*WHAT IS EXPECTED*:
Report each line of the records where "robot" occurs.

[Saved entries]

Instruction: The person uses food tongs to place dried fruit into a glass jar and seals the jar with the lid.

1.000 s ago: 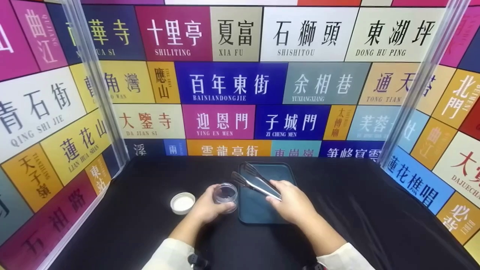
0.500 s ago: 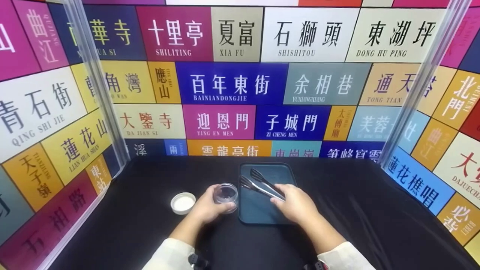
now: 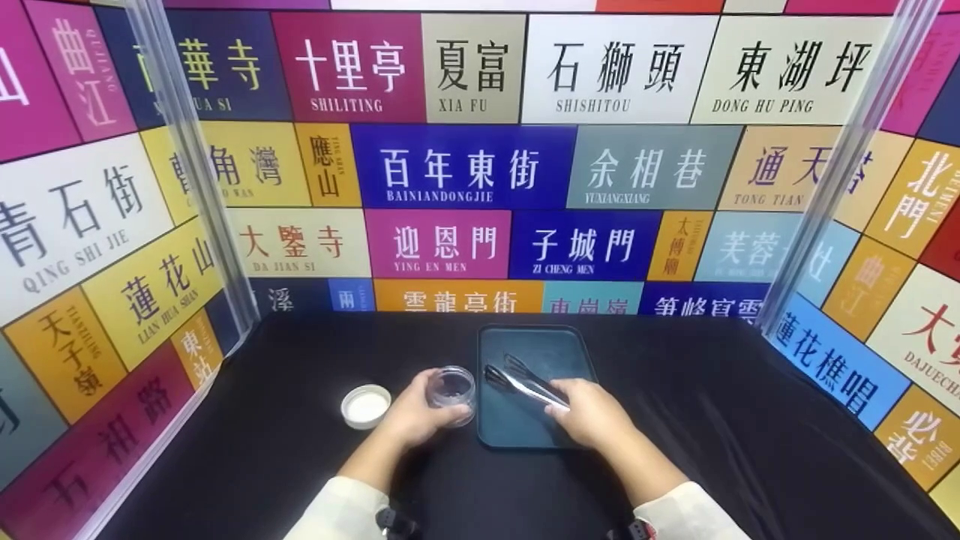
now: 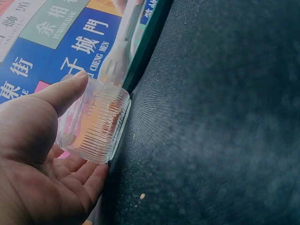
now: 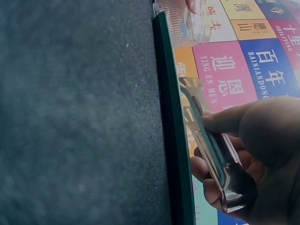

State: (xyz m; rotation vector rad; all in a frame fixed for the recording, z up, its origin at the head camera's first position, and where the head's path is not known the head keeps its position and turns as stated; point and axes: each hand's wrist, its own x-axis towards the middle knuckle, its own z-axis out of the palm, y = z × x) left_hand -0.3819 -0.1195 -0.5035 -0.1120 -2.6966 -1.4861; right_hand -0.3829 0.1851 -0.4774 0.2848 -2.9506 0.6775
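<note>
My left hand (image 3: pixel 420 411) grips a small clear ribbed jar (image 3: pixel 452 390) that stands open-topped on the black cloth, thumb at the near side. The left wrist view shows the jar (image 4: pixel 101 124) between thumb and fingers. Metal tongs (image 3: pixel 529 381) are held in my right hand (image 3: pixel 592 412), their slotted heads low over the dark teal tray (image 3: pixel 517 435). In the right wrist view the thumb presses one arm of the tongs (image 5: pixel 206 136) and the fingers curl under the other; the two heads stand a little apart. A white round lid (image 3: pixel 367 406) lies left of the left hand.
Black cloth (image 3: pixel 285 390) covers the table around the tray. Walls with coloured name panels (image 3: pixel 465 165) close off the back and both sides, with clear plastic-wrapped posts (image 3: pixel 195 172) at the corners. The tray's raised rim (image 5: pixel 171 112) lies beside the right hand.
The tongs have moved right and down, away from the jar and over the tray, and their heads have come closer together. The left hand, jar and lid stay in place.
</note>
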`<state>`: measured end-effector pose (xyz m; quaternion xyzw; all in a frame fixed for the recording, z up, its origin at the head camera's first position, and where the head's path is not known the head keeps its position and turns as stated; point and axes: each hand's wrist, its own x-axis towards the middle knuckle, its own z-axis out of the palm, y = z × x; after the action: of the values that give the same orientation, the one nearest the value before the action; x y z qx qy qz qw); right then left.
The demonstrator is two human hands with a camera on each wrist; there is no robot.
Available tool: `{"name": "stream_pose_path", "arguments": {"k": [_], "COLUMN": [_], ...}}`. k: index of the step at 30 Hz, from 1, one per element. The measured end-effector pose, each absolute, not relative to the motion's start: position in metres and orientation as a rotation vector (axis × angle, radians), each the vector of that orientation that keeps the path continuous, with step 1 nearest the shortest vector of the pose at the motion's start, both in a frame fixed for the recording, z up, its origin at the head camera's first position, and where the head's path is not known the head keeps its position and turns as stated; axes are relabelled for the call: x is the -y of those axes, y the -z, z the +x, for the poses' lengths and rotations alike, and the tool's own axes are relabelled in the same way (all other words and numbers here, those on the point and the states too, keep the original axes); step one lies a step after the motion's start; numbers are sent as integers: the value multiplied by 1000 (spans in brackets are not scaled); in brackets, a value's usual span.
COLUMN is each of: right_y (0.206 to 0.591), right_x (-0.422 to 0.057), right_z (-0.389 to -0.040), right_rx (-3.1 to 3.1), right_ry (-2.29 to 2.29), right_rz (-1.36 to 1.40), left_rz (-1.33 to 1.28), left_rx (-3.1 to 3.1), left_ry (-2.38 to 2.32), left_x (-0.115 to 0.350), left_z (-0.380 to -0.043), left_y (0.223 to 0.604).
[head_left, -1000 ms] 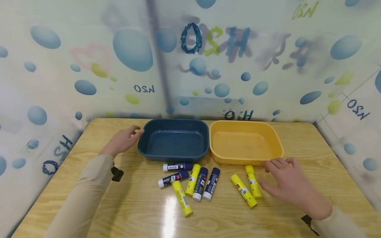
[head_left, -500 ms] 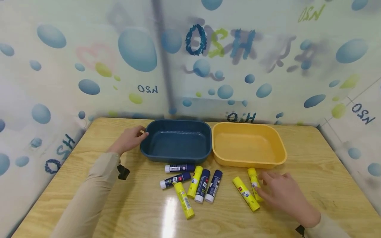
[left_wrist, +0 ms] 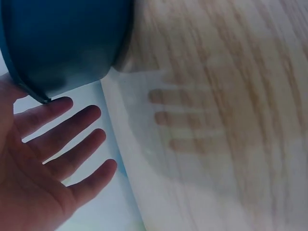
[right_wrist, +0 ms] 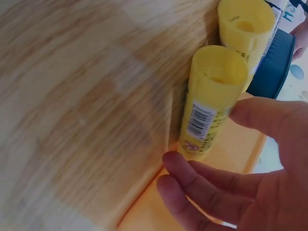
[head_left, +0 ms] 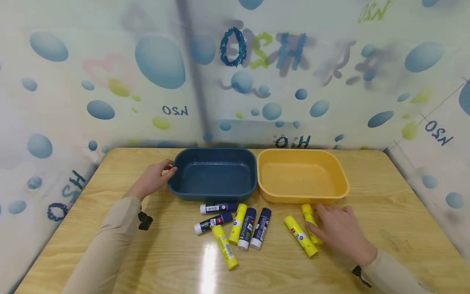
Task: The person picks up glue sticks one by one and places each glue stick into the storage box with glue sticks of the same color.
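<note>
Two trays stand side by side at the back of the table in the head view, a dark blue one (head_left: 220,194) and a yellow one (head_left: 304,199). At the blue tray's left rim is my left hand (head_left: 150,179); its thumb laps over the rim and the index fingertip meets it from outside, the other fingers spread. My right hand (head_left: 343,232) is at the rightmost yellow glue stick (head_left: 306,212), thumb on one side and fingertips by its far end. That stick lies in front of the yellow tray. Beside it lies another yellow glue stick (head_left: 300,236).
Left of these, several glue sticks lie loosely together: a dark blue one (head_left: 218,208), a blue one with a white end (head_left: 260,228), and a yellow one (head_left: 225,248) nearest the front. A patterned wall covering (head_left: 235,102) rises behind the wooden table (head_left: 165,253).
My right hand has moved left and down onto the rightmost yellow glue stick. My left hand has closed in on the blue tray's rim. The trays and glue sticks keep their places.
</note>
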<state>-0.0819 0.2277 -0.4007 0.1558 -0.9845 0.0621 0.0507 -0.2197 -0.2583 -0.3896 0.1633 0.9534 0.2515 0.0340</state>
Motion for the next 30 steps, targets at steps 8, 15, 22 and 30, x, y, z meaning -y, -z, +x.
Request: {"name": "stream_pose_path", "arguments": {"k": [8, 15, 22, 30], "right_y": [404, 405, 404, 394], "right_x": [-226, -222, -219, -216], "right_z": [-89, -89, -89, -88], "right_rx": [2984, 3084, 3145, 3113], "right_ry": [-212, -311, -345, -371], "right_rz": [520, 496, 506, 540], "left_rz": [526, 529, 528, 545], "left_rx": [-2940, -2922, -2896, -2916], "left_ry": [-787, -788, -840, -857], "left_x": [259, 260, 260, 261], "left_z": [-217, -217, -215, -215], "left_y": [393, 395, 397, 398]}}
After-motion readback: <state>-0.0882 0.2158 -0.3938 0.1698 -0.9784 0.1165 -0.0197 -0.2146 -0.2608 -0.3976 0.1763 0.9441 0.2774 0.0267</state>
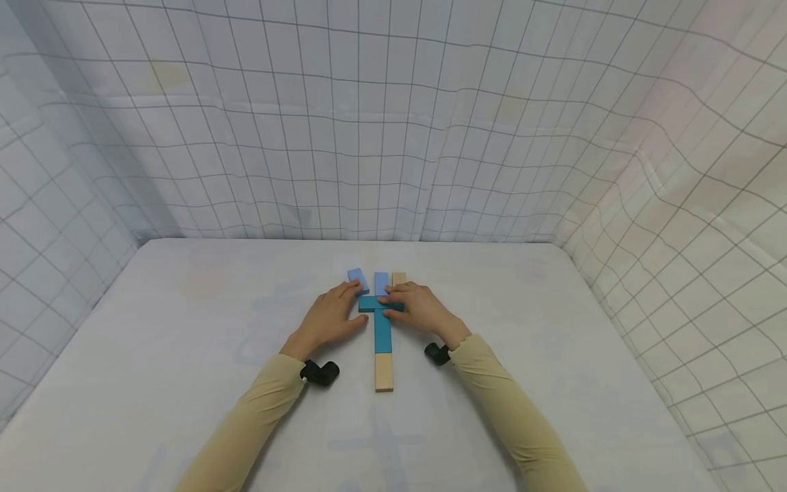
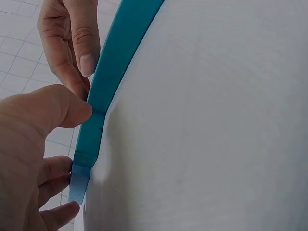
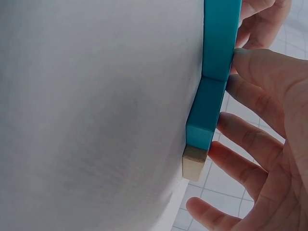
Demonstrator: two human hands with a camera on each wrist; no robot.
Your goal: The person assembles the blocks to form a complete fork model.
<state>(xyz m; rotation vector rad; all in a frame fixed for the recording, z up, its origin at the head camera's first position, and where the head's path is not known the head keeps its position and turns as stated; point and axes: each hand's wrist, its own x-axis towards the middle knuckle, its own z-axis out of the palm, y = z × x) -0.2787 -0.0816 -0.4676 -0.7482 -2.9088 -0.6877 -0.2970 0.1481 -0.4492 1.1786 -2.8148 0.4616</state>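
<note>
Flat blocks lie in a pattern on the white table. A wooden block is nearest me, then a lengthwise teal block and a crosswise teal block. Beyond them are a middle light blue block, a slanted light blue block and another wooden block. My left hand has its fingertips at the slanted block, its thumb beside the teal ones. Loosely spread, my right hand rests its fingers on the crosswise teal block, partly covering it; its thumb is by the lengthwise one.
Black wrist cameras sit under both wrists, just above the tabletop. White sheets with a dark grid hang behind the table and along both sides.
</note>
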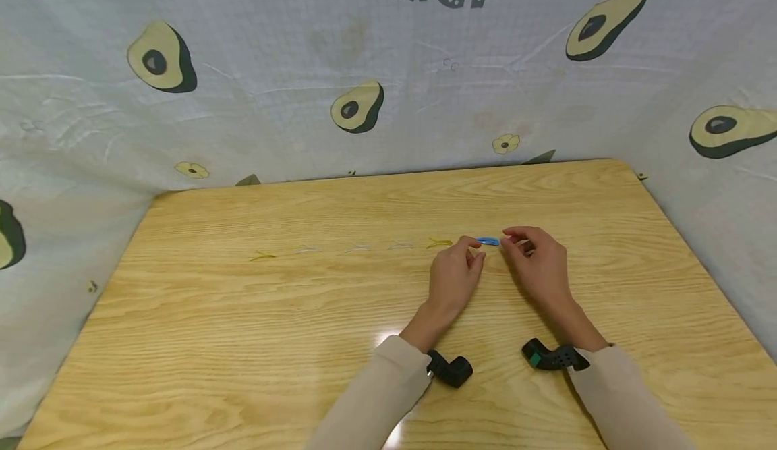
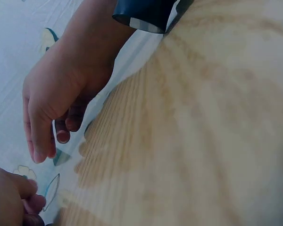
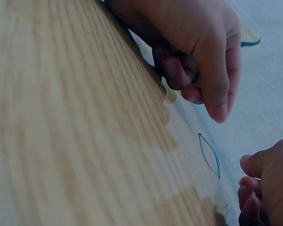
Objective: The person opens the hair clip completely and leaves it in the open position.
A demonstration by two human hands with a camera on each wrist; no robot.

*TASK ANSWER*:
The demonstrator is two human hands with a camera on each wrist; there is no robot.
Demonstrator: two human hands with a camera on each wrist; no robot.
A demonstration by two human hands with a camera on each wrist; no robot.

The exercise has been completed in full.